Pour les athlètes, compléter le régime alimentaire peut être bénéfique, éventuellement sur les performances, sur la santé générale ou pour réduire les risques de blessures et de maladies. Cependant, il n’y a pas beaucoup de recherche sur la plupart des suppléments couramment utilisés, et il n’y a qu’un petit nombre de suppléments pour lesquels il existe de bonnes preuves d’un avantage direct sur les performances, y compris la caféine, la créatine (sous forme de monohydrate de créatine), les nitrates et bicarbonate de sodium. Même dans ces cas, les avantages sur les performances varient considérablement en fonction de l’individu et il n’y a que des preuves d’un avantage dans des scénarios spécifiques. Cela signifie que tout athlète envisageant une supplémentation devra peser les avantages potentiels avec les effets négatifs possibles, tels que les effets négatifs sur la santé ou la performance générale, le risque de dopage accidentel ou les risques de consommation de niveaux toxiques de substances (comme la caféine). Le conseil d’envisager une supplémentation pour un bénéfice de performance est destiné aux athlètes de haut niveau et doit être suivi avec les conseils d’experts de diététiciens-nutritionnistes sportifs et qualifiés.

6 mar bordanova dieteticienne nutritionniste

Dois-je prendre des suppléments de protéines pour développer mes muscles?

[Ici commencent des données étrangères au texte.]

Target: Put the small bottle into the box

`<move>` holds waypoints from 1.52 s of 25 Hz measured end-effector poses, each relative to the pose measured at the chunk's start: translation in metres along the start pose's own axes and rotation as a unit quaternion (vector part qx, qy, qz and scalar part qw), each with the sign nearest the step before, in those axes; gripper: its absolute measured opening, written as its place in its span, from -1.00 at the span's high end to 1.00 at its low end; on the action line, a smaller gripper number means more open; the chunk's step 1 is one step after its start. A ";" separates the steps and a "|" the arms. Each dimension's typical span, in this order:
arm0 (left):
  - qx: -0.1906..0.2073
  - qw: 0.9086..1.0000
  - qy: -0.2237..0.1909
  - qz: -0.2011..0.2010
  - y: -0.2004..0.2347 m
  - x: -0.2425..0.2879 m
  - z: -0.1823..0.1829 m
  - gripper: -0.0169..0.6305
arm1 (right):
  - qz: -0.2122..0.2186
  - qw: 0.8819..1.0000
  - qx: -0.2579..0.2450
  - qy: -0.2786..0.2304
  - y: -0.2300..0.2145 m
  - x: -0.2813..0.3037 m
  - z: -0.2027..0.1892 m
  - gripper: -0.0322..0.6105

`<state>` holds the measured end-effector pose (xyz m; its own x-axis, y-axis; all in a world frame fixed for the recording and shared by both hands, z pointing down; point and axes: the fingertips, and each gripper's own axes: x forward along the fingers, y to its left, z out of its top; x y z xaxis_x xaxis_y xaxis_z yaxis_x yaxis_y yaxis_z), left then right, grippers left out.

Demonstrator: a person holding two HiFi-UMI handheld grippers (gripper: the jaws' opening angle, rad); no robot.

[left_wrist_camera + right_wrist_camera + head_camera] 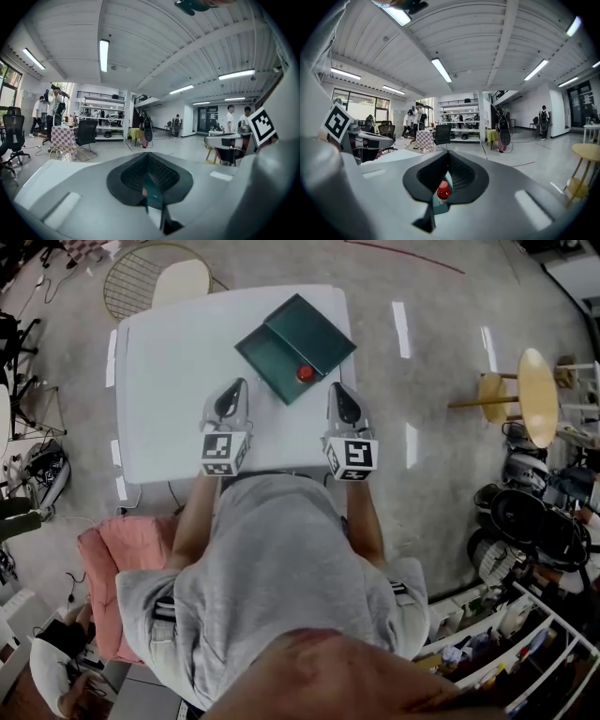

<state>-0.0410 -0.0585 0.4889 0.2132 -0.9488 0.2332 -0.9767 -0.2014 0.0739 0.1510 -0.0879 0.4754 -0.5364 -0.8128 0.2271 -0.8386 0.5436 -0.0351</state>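
A dark green box (pixel 278 360) lies open on the white table (pixel 169 381), its lid (pixel 314 327) folded back toward the far side. The small bottle (pixel 305 373), with a red cap, stands inside the box near its right corner. My left gripper (pixel 236 387) hovers over the table just left of the box, jaws shut and empty. My right gripper (pixel 336 390) hangs just right of the box, also shut with nothing held. In the right gripper view the bottle (pixel 443 191) shows through the slit below the closed jaws. In the left gripper view a strip of the box (pixel 153 190) shows the same way.
A round wire-frame chair (pixel 155 277) stands behind the table's far left corner. A wooden round stool (pixel 534 395) is out to the right, with bags and shelves of clutter (pixel 525 521) beyond. A pink cushion (pixel 112 559) lies at my left side.
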 end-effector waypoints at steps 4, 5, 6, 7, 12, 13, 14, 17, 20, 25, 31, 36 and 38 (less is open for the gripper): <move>0.001 1.000 -0.005 -0.003 -0.002 -0.002 0.001 0.91 | 0.002 1.000 0.002 0.002 0.004 0.000 -0.003 0.89; 0.002 1.000 -0.006 -0.004 -0.003 -0.002 0.002 0.91 | 0.002 1.000 0.002 0.002 0.004 0.000 -0.003 0.89; 0.004 1.000 -0.005 -0.004 -0.004 -0.002 0.001 0.91 | 0.002 1.000 0.002 0.002 0.004 -0.002 -0.004 0.89; 0.006 1.000 -0.004 -0.003 -0.004 -0.003 0.000 0.91 | 0.001 1.000 0.001 0.001 0.004 -0.003 -0.005 0.89; 0.011 1.000 -0.004 -0.004 -0.007 -0.003 0.001 0.91 | -0.002 1.000 0.003 0.006 0.002 -0.008 -0.009 0.89; 0.012 1.000 -0.004 -0.004 -0.009 -0.003 0.001 0.91 | -0.002 1.000 0.004 0.008 0.000 -0.010 -0.010 0.89; 0.011 1.000 -0.002 -0.004 -0.011 -0.003 0.000 0.91 | -0.002 1.000 0.004 0.010 -0.001 -0.012 -0.011 0.89; 0.010 1.000 0.002 -0.006 -0.015 -0.004 -0.002 0.91 | -0.001 1.000 0.003 0.013 -0.002 -0.014 -0.014 0.89; 0.010 1.000 0.001 -0.006 -0.018 -0.004 -0.001 0.91 | -0.001 1.000 0.004 0.012 -0.003 -0.017 -0.014 0.89; 0.011 1.000 0.000 -0.007 -0.021 -0.006 0.001 0.91 | -0.002 1.000 0.005 0.013 -0.005 -0.021 -0.015 0.89; 0.012 1.000 0.006 -0.008 -0.021 -0.003 -0.005 0.91 | -0.001 1.000 0.005 0.011 -0.007 -0.017 -0.015 0.89; 0.014 1.000 0.000 -0.008 -0.023 -0.002 0.000 0.91 | 0.000 1.000 0.005 0.012 -0.007 -0.016 -0.014 0.89; 0.014 1.000 0.002 -0.008 -0.024 -0.003 -0.001 0.91 | 0.000 1.000 0.005 0.011 -0.008 -0.017 -0.014 0.89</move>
<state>-0.0184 -0.0507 0.4875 0.2297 -0.9440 0.2369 -0.9732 -0.2242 0.0501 0.1676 -0.0755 0.4852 -0.5336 -0.8082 0.2490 -0.8399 0.5410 -0.0438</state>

C’est un mythe courant que la consommation de beaucoup de protéines en excès donne aux gens de plus gros muscles. Très souvent, les personnes qui font de l’exercice se concentrent sur une alimentation riche en protéines et, par conséquent, peuvent ne pas consommer suffisamment de glucides, qui sont la source d’énergie la plus importante pour faire de l’exercice. Le rôle principal des protéines dans le corps est la croissance, la réparation et l’entretien des cellules et des tissus du corps, tels que les muscles. Il a été démontré que 15 à 25 g de protéines de haute qualité suffisent pour une synthèse optimale des protéines musculaires après tout exercice ou séance d’entraînement, pour la plupart des gens, et tout excès de protéines ingéré sera utilisé pour l’énergie. Les recommandations pour l’apport quotidien en protéines sont définies de la même manière pour les athlètes d’entraînement d’endurance et d’entraînement en résistance, de sorte que des apports plus élevés ne sont pas recommandés, même pour ceux qui essaient exclusivement de développer leurs muscles. Tout plus de protéines que cela ne sera pas utilisé pour la construction musculaire et juste utilisé comme énergie.

Par conséquent, alors que parmi les amateurs de gym récréatifs, la supplémentation en protéines est devenue de plus en plus populaire pour la construction musculaire, elle n’est généralement pas nécessaire. Pour la plupart des personnes actives, les besoins en protéines du corps peuvent être facilement satisfaits grâce à une alimentation saine et variée, avec de bons choix d’aliments protéinés maigres de haute qualité incorporés dans les repas et les collations. Cependant, après une compétition ou une séance d’entraînement intense, les poudres de protéines de haute qualité peuvent être une méthode de récupération plus pratique et transportable lorsqu’il y a un accès limité à la nourriture ou si un individu n’a pas faim pendant l’exercice, et peuvent être efficaces pour le maintien, la croissance et réparation du muscle.